Food delivery unicorn Zomato’s shares fell nearly six percent on Wednesday during early trade on the BSE. This is the second session Zomato saw its shares plummet after registering solid gains for two earlier consecutive sessions.
The online food delivery giant’s shares surged as much as 13 percent on the BSE on Monday, hitting an intraday high of Rs 143 per share after a bumper listing on July 23. It was up over three percent in early trade on Tuesday but fell later due to overall market weakness.
Zomato made a stellar debut on bourses on July 23, listing at Rs 116 on the NSE, garnering a 52.63 percent premium over its issue price of Rs 76 per share. On BSE, the unicorn got listed at 115, a premium of 51.32 percent.
The Rs 9,375-crore initial public offering (IPO) of Zomato witnessed strong interest from investors as the issue was subscribed 38.25 times during July 14-16. The offer received bids for 2,751.27 crore equity shares against the IPO size of 71.92 crore equity shares.

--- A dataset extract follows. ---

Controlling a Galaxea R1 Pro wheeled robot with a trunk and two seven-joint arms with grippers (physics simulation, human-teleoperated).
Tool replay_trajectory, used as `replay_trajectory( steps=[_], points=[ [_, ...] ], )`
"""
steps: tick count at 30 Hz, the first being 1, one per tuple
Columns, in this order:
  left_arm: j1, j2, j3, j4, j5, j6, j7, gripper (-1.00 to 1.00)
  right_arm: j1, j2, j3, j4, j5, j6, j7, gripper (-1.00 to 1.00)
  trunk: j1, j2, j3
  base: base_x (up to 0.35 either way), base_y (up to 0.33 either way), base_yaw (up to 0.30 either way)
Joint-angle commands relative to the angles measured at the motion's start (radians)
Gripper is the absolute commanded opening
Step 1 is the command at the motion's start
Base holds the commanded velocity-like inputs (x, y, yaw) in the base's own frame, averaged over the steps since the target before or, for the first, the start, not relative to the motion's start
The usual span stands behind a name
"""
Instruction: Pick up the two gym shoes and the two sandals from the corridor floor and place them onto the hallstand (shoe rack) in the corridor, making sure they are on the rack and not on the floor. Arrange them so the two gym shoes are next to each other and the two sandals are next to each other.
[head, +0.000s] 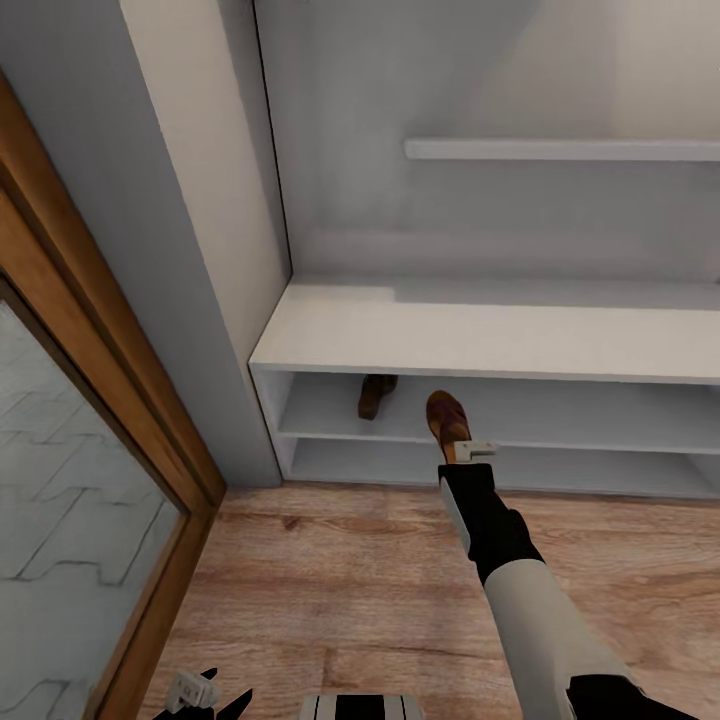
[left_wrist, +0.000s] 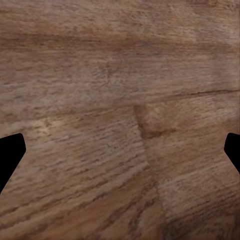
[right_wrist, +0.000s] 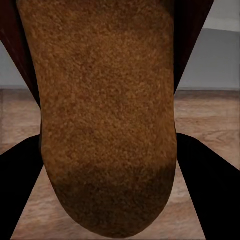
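Brown sandal (head: 446, 416) is being pinched at its heel by the right gripper (head: 468, 452), right in front of the hallstand (head: 480, 340). The other sandal (head: 377, 395) is sitting on the upper low shelf, so this one should be going in beside it, flat and well inside. The left gripper (head: 205, 694) is hanging spread over the corridor floor (head: 330, 590). The resting sandal is half hidden under the bench top.

Head cam looks down n forward at the hallstand (head: 480, 335) w/ corridor floor (head: 350, 590) below. Left wrist cam stares straight at floor planks, close up. Right wrist cam – super close on the sandal (right_wrist: 107, 120) insole between its fingers, floor n rack behind – same as head view.
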Motion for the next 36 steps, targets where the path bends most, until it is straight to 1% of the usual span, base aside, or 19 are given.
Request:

Zomato entered the exclusive club of top 50 companies in terms of market capitalization after listing. The market cap of the food-tech startup stands at Rs 1,00,222 crores, nearly 50 percent higher than its market cap at the issue price which stood at Rs 65,000 crore - at the issue price of Rs 76.

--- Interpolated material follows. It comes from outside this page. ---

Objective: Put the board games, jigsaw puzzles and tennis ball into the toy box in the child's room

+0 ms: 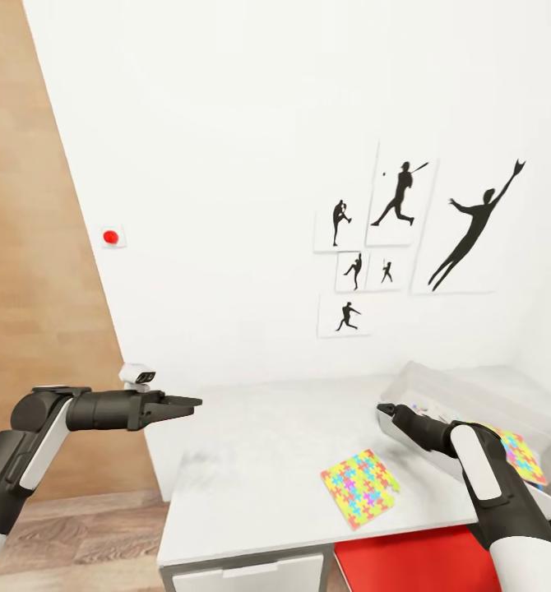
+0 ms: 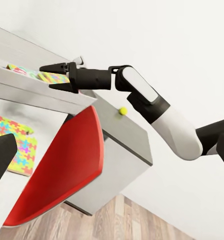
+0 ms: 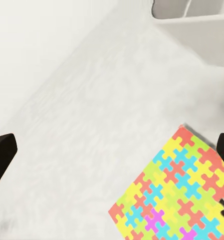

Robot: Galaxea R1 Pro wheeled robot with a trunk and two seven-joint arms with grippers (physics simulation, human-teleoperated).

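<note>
Two grippers appear. The right gripper (image 1: 384,408) hovers at the rim of the toy box (image 1: 440,380); in the left wrist view its fingers look nearly closed and hold nothing. The left gripper (image 1: 195,402) hangs pinched and empty above the table (image 1: 259,444). One jigsaw puzzle (image 1: 359,487) lies flat on the table beside the box, corners pointing diamond-wise, without a marked long axis. Another (image 1: 518,456) already rests in the box. The tennis ball (image 2: 123,111) sits on the far wing. We judge the loose puzzle is next: lower, open, grip an edge.
</note>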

Analysts believe the company has certain positivities like asset-light scalable business model, expanded target market post the pandemic, first-mover advantage in the food delivery business, etc. But its operations in an almost duopoly market may attract regulatory actions, which would be negative for the company.
Zomato is the first Indian unicorn to go public and will be followed by other startups including PayTm, Policy Bazaar, among others.
At 9:45 am, Zomato’s shares were trading 5.30 percent lower at Rs 125.85 apiece on the BSE.